Work order —
Everything in the listing should be transcribed exactly, apart from the pictures.

Recorded data —
:::::
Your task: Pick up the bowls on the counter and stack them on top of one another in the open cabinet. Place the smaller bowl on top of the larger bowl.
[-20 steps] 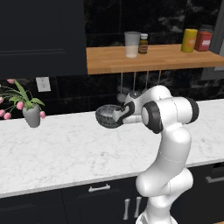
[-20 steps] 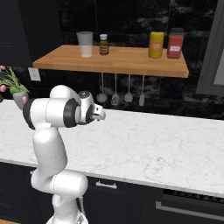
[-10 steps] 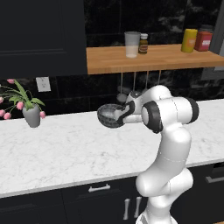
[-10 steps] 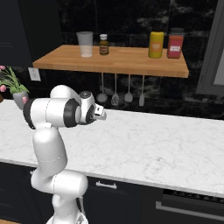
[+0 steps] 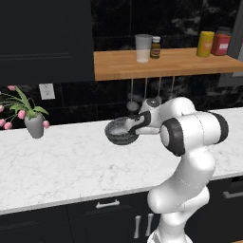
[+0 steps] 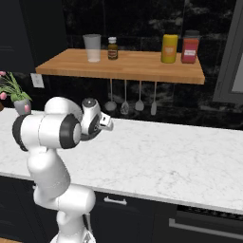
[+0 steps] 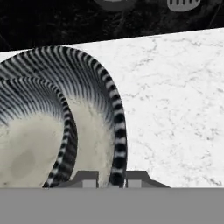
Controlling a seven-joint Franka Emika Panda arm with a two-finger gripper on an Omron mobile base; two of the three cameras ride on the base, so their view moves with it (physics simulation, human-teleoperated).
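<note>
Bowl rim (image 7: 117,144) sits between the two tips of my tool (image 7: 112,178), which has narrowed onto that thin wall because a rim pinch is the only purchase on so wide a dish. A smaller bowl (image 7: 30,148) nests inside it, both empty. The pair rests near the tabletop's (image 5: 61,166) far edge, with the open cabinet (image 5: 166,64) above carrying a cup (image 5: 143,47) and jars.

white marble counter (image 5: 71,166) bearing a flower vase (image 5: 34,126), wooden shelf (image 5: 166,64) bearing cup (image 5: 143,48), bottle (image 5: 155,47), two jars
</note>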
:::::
Solution to this problem —
Your task: Pick up the bowls on the counter and stack them on top of one another in the open cabinet. Place the smaller bowl on top of the larger bowl.
[-20 steps] 
[-20 steps] 
[-10 steps] 
[-10 steps] 
[+0 steps] 
[+0 steps] 
[+0 steps] 
Controlling a seven-joint Franka Emika Panda arm with a two-finger gripper on an Omron mobile base; two of the three cameras ride on the base, so their view moves with it (physics simulation, human-teleoperated).
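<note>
Bowl rim (image 7: 117,144) sits between the two tips of my tool (image 7: 112,178), which has narrowed onto that thin wall because a rim pinch is the only purchase on so wide a dish. A smaller bowl (image 7: 30,148) nests inside it, both empty. The pair rests near the tabletop's (image 5: 61,166) far edge, with the open cabinet (image 5: 166,64) above carrying a cup (image 5: 143,47) and jars.

white marble counter (image 5: 71,166) bearing a flower vase (image 5: 34,126), wooden shelf (image 5: 166,64) bearing cup (image 5: 143,48), bottle (image 5: 155,47), two jars
</note>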

No more work remains in this exercise.